=== Section Start ===

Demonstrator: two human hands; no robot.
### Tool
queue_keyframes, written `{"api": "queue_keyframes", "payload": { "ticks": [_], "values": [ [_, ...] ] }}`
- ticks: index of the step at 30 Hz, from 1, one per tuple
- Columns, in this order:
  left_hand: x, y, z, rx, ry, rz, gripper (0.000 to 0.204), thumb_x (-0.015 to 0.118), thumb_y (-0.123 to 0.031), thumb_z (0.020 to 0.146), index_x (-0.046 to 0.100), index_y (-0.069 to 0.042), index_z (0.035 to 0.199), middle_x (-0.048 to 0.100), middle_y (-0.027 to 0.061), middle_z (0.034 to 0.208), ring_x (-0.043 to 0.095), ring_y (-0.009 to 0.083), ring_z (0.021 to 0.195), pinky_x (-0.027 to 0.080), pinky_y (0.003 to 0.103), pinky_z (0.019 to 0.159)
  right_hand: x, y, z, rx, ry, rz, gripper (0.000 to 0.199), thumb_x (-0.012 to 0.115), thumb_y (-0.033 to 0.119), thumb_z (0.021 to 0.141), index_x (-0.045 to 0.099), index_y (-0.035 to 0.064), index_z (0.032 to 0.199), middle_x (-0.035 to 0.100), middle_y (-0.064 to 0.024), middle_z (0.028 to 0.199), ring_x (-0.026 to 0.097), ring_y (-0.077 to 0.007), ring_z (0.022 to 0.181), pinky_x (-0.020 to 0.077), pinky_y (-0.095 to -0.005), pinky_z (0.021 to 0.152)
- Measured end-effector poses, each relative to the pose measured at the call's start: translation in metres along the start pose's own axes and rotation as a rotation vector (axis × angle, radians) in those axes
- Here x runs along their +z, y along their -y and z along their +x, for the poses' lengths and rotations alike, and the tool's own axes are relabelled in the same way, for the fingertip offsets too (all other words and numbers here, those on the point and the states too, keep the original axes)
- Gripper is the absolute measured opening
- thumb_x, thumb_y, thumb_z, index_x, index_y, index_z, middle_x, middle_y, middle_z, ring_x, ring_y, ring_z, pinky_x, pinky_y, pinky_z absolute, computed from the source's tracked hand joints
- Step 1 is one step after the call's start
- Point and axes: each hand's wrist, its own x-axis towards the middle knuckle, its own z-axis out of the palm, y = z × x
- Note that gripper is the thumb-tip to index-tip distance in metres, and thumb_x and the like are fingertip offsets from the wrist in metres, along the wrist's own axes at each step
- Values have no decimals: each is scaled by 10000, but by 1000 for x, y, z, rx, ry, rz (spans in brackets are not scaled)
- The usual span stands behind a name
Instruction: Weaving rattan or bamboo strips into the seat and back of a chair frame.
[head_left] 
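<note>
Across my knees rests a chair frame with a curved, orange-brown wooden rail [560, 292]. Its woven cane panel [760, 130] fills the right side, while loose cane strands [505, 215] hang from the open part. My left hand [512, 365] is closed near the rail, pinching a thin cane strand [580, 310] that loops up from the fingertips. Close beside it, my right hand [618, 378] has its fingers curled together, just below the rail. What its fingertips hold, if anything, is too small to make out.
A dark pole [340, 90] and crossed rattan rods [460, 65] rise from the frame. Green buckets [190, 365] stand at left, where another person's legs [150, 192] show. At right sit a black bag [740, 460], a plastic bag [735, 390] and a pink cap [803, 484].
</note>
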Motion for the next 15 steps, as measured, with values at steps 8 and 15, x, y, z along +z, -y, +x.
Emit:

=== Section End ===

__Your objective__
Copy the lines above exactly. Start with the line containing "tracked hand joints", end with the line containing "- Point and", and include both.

__Solution__
- thumb_x, thumb_y, thumb_z, index_x, index_y, index_z, middle_x, middle_y, middle_z, ring_x, ring_y, ring_z, pinky_x, pinky_y, pinky_z absolute, computed from the source's tracked hand joints
- Step 1 is one step after the call's start
- Point and axes: each hand's wrist, its own x-axis towards the middle knuckle, its own z-axis out of the palm, y = z × x

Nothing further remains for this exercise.